Before you begin, please create a folder called lab05 inside your cs150 folder. This is where you should put all files made for this lab.

Part 1 - Mind Mastery

game.py: 14 points, individual.

Mastermind is a neat (although oftentimes frustrating) puzzle game. It works a something like this: There are two players. One player is the codemaker (your program), the other is the codebreaker (the user). The codemaker chooses a sequence of four colored pegs, out of a possible six colors (red, blue, green, yellow, orange, and purple). They may repeat colors and place them in any order they wish. This sequence is hidden from the codebreaker. The codebreaker has 10 chances to guess the sequence. The codebreaker places colored pegs down to indicate each of their guesses. After each guess, the codemaker is required to reveal certain information about how close the guess was to the actual hidden sequence.

Describe the Problem:

In this part of the lab, you will create a program to play Mastermind, where computer is playing the codemaker, and the human user is the codebreaker. Thus your program needs to generate a secret code, and repeatedly prompt the user for guesses. For each guess, your program needs to give appropriate feedback (more detail below). The game ends when either the user guesses correctly (wins) or uses up 10 guesses (loses).

Understand the Problem:

The trickiest part of this game is determining how to provide feedback on the codebreaker's guesses. In particular, next to each guess that the codebreaker makes, the codemaker places up to four clue pegs. Each clue peg is either black or white. Each black peg indicates a correct color in a correct spot. Each white peg indicates a correct color in an incorrect spot. No indication is given as to which clue corresponds to which guess.

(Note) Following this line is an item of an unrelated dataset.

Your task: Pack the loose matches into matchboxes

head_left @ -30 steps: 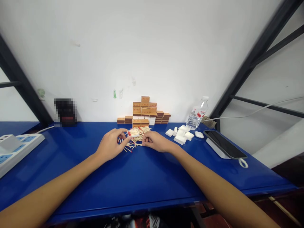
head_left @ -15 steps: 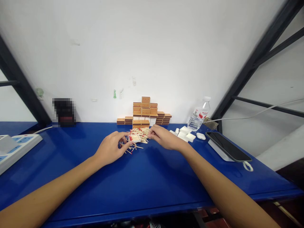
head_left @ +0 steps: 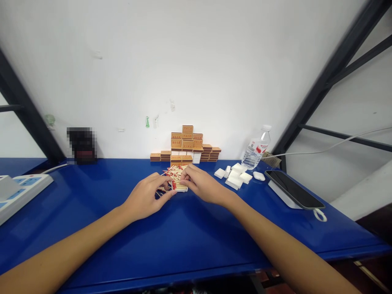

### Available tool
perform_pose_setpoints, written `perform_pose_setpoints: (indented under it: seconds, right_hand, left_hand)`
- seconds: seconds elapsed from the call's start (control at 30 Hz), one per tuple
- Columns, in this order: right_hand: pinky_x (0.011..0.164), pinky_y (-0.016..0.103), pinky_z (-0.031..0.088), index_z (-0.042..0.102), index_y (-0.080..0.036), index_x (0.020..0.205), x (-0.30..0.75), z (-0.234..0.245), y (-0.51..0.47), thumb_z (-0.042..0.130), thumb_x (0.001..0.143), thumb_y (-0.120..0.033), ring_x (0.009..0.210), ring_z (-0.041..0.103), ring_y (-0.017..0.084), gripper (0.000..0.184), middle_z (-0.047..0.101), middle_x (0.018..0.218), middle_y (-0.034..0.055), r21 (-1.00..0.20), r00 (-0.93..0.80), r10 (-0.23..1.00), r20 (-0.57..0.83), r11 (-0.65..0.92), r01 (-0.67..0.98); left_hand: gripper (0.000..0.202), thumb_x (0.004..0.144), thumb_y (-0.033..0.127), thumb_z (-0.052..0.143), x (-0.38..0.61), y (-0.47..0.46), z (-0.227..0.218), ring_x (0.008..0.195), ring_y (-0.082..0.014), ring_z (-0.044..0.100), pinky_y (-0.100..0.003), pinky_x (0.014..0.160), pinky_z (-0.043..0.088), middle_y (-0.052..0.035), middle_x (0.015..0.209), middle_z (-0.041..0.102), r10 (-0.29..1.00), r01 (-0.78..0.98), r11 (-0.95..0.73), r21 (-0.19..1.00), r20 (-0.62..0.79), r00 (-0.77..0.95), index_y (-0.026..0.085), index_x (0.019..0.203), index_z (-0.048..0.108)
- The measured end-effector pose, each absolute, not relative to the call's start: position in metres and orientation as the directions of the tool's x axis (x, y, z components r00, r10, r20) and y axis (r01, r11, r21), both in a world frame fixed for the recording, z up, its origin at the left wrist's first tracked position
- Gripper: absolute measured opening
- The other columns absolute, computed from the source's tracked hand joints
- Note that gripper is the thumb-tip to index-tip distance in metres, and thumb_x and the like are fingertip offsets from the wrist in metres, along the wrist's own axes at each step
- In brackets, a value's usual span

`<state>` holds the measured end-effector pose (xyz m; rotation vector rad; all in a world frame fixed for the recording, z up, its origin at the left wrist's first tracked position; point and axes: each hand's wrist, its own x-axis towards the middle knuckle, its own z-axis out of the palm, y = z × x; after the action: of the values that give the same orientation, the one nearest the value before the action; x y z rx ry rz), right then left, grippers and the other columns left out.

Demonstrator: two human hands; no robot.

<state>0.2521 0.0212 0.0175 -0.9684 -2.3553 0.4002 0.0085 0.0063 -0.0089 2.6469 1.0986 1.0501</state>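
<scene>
My left hand grips the left end of a small white matchbox tray between thumb and fingers. Red-tipped matches lie in the tray, heads toward that hand. My right hand is closed at the tray's right side, its thumb and fingertips pinched over the matches; whether matches are in the pinch is too small to make out. A heap of loose matches lies just behind the tray, partly covered by both hands. Orange-brown matchboxes stand stacked behind the heap against the wall.
White empty-looking trays lie in a pile to the right. Beyond them are a water bottle, a white earphone case and a phone on a stand. A power strip sits at the left of the blue table.
My left hand has brought the tray slightly right and nearer to me. My right hand has moved left and down from the match heap to the tray.
</scene>
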Motion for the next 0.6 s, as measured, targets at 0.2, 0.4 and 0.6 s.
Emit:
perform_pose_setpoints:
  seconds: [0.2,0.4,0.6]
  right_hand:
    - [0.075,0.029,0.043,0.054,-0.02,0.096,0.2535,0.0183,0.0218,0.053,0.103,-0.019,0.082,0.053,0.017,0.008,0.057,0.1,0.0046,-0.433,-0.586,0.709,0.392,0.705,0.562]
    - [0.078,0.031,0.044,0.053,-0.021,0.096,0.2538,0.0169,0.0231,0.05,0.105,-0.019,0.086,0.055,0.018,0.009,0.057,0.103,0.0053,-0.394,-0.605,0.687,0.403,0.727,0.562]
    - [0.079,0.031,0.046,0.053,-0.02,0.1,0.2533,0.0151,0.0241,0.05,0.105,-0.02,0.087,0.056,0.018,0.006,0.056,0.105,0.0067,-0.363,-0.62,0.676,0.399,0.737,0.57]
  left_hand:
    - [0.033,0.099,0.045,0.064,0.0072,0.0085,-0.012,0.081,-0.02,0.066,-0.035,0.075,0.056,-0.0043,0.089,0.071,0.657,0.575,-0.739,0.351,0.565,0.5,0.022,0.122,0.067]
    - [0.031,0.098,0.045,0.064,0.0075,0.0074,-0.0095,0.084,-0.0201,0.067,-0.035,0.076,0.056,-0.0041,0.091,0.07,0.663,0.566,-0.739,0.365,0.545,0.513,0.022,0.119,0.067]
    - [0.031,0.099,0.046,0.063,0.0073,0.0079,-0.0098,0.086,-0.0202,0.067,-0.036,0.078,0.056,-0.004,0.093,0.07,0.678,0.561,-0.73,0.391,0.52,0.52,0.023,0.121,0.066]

For example, suppose that the code is RYGY (red yellow green yellow). Then the guess GRGY (green red green yellow) would cause the codemaker to put down 2 black pegs (since guesses 3 and 4 were correct) and 1 white peg (since the red guess was correct, but out of place). Note that no peg was given for guess 1 even though there was a green in the code; this is because that green had already been "counted" (a black peg had been given for that one).

As another example, again using RYGY as our code, the guess YBBB would generate 1 white peg and 0 black; yellow appears twice in the code, but the guess only contains one yellow peg. Likewise, for the guess BRRR, only 1 white peg is given; there is an R in the code, but only one. Below is a table with guesses and the correponding number of black and white pegs given for that guess (still assuming the code is RYGY).

guess black pegs white pegs
YYYY 2 0
YRYR 0 3
BBPO 0 0
PGYR 0 3
YYYG 1 2
RYGY 4 0
Check here for an online graphical version of the game (where their red pegs are our black pegs).

A sample run of our text-based program may look like this:

Sample output

  %python3 game.py
    
  I have a 4 letter code, made from 6 colours.
  The colours are R, G, B, Y, P, or O.

	Your guess: GGGG
    Not quite. You get 0 black pegs, 0 white pegs.

        Your guess: YYYY
    Not quite. You get 1 black pegs, 0 white pegs.

        Your guess: YOYO
    Not quite. You get 0 black pegs, 2 white pegs.

        Your guess: PPYO
    Not quite. You get 1 black pegs, 2 white pegs.

        Your guess: POYB
    Not quite. You get 1 black pegs, 3 white pegs.

        Your guess: PBOY
    You win! So clever.
                          

Design an Algorithm

Once you understand how the game works, you should design a pseudocode plan of attack. The general steps are:

  • Randomly choose the codemaker's code.
  • Repeatedly prompt the user for their guess
    • If their guess is correct, end the game with a congratulatory message.
    • Otherwise, give clues (pegs) that correspond to their guess.
Some of these steps are straight-forward, but certainly it would be worth your while to write down an approach to randomly generating the code, and giving the clue. You did some of this on your prelab; our recommendation for the later algorithm is as follows:

  • First assign the black pegs. Do this by iterating through both strings one character at a time, assigning a black peg if the characters in the same position match. If they do match, change that character/peg in your guess to an 'x' and in the code strings to a 'z', say, so that you know you have used both of these pegs for a clue (and you won't use them again when assigning white pegs and accidentaly double-count). (You can find some useful string methods here in order to do this.)
  • Next assign the white pegs. Do this by considering the first peg in the guess string and trying to find the matching character in the code string (note that if the first character is an 'x' then there definitely won't be a match in the code string). If you find a match, again change the guess character to 'x', the matching code character to 'y' and continue with the second peg in the guess string, then the third, and so on. Because of your changes to 'x' and 'y', you won't assign both a black and white peg for one guess or clue peg.

Implement a Design

Now that you have some of the kinks worked out in theory, it is time to write your program game.py.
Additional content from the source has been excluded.